The vision of a Valley Railroad started in the 1840s when President of the Charter Oak Life Insurance Company, James Clark Walkley traced the 44-mile route by stagecoach with friend Horace Johnson. Walkley and a group of business men obtained a state charter on July 17, 1868, to form the Connecticut Valley Railroad Company and start the process of building a railroad.
In April 1870, construction of the line began, with ground breaking taking place in Higganum, Connecticut. The plan called for three phases, the "Northern Division" starting in Hartford and continuing to Middletown, the "Middle Division" which continued to what is known today as Goodspeed Landing, and the "South Division" which finished the line to Saybrook Point. The Connecticut River Valley allowed for an easy construction, as no tunnels or major bridges were required. The line was completed during the summer of 1871 with the first ceremonial train run over the 45 miles (72 km) on July 29, 1871, at a steady speed of 22 mph. At $34,000 per mile, the line ended up costing $1,482,903.
Connecticut Valley Railroad
The first "regular" train started on July 31, 1871. On August 24, 1871, the Connecticut Valley Railroad declared an official opening.
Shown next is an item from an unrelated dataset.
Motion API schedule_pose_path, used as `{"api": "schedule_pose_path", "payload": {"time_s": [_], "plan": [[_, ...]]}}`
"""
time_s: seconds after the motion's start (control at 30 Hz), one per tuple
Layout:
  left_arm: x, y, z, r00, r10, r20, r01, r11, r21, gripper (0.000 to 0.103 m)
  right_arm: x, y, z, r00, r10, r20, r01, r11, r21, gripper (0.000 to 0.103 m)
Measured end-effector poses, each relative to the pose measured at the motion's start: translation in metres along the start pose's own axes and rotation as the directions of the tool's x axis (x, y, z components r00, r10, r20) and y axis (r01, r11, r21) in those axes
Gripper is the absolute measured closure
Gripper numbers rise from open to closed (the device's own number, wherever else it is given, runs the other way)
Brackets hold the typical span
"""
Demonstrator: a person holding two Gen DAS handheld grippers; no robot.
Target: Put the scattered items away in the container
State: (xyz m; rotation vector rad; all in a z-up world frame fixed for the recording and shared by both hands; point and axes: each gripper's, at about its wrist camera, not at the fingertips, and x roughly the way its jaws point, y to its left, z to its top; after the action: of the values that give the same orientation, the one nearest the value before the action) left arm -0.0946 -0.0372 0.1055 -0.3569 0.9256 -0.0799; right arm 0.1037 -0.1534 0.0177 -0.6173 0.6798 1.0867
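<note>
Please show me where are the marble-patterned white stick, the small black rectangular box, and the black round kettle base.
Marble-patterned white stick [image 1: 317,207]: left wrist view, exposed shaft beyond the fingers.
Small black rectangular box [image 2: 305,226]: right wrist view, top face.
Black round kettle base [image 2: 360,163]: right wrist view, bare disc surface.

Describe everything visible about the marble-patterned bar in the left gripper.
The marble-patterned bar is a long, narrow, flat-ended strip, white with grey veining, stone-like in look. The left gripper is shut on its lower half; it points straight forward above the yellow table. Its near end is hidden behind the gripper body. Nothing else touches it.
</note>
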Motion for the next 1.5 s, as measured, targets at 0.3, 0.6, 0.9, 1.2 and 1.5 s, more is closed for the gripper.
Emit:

The schedules of trains operating along the Valley Railroad called for one mixed train and four passenger trains each way daily (except Sunday) with fifteen stops along the way.
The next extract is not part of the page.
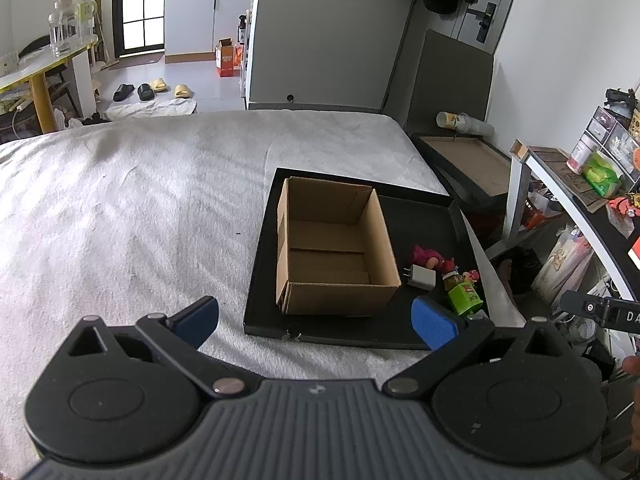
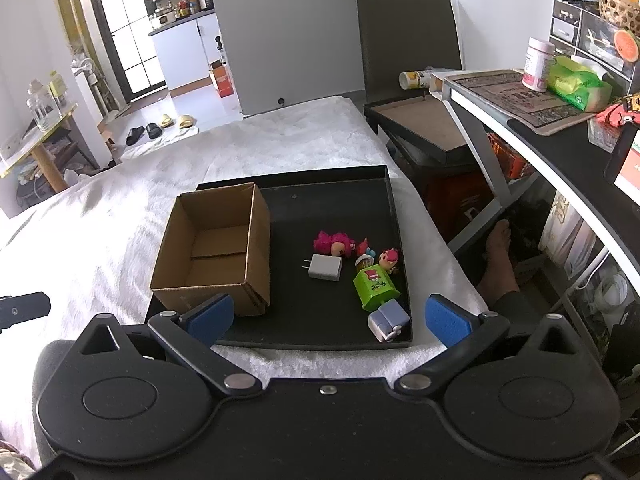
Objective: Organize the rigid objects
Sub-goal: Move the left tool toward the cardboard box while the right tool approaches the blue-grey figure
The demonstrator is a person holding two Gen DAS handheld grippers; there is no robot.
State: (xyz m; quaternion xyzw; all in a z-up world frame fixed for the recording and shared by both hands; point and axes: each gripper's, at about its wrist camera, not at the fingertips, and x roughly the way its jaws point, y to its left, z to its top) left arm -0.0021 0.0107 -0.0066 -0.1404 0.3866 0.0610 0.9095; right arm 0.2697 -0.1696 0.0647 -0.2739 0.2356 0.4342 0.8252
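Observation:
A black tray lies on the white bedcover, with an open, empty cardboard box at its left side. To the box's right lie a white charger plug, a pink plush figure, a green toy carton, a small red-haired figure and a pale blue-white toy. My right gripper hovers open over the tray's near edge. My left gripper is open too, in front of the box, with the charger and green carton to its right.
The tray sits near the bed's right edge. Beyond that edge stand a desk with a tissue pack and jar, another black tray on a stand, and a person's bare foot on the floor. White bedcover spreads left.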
Financial trouble plagued many early railroads, and the Connecticut Valley defaulted in 1876 on its second mortgage bonds and was placed in receivership.
Hartford & Connecticut Valley Railroad
On July 1, 1880, the Hartford and Connecticut Valley Railroad took control with president Samuel Babcock.
Passenger service ended in stages: between Saybrook Point and Fenwick in 1917, between Fenwick and Saybrook Junction in 1922, between Saybrook Junction and Middletown in 1929 or 1930, and Middletown and Hartford in 1933.
Valley Railroad Company (Present Day Company)
The Valley Line was abandoned on March of 1968, by the New York, New Haven and Hartford Railroad several months before merging into Penn Central. Penn Central had the Valley Line put up for abandonment. The Valley Line was saved by the Connecticut Valley Railroad Association (CVRA, later becoming Railroad Museum of New England) due to concerns of the abandoned branch line being torn up by the Penn Central. The Connecticut Valley Railroad Association, the Empire State Railway Museum, and private investors created today's for-profit Valley Railroad, obtaining a charter from the Connecticut State Legislature. The State of Connecticut took ownership of the line from the Penn Central, and designated the Valley line as a linear State Park. It reopened on July 29, 1971, with ESRM's 103 being the first locomotive to run on the current Valley Railroad with a train running between Essex and Deep River, 100 years to the day of the first train on the original line. The train was later expanded to Chester in the late 1970s and expanded as north as Haddam in later years.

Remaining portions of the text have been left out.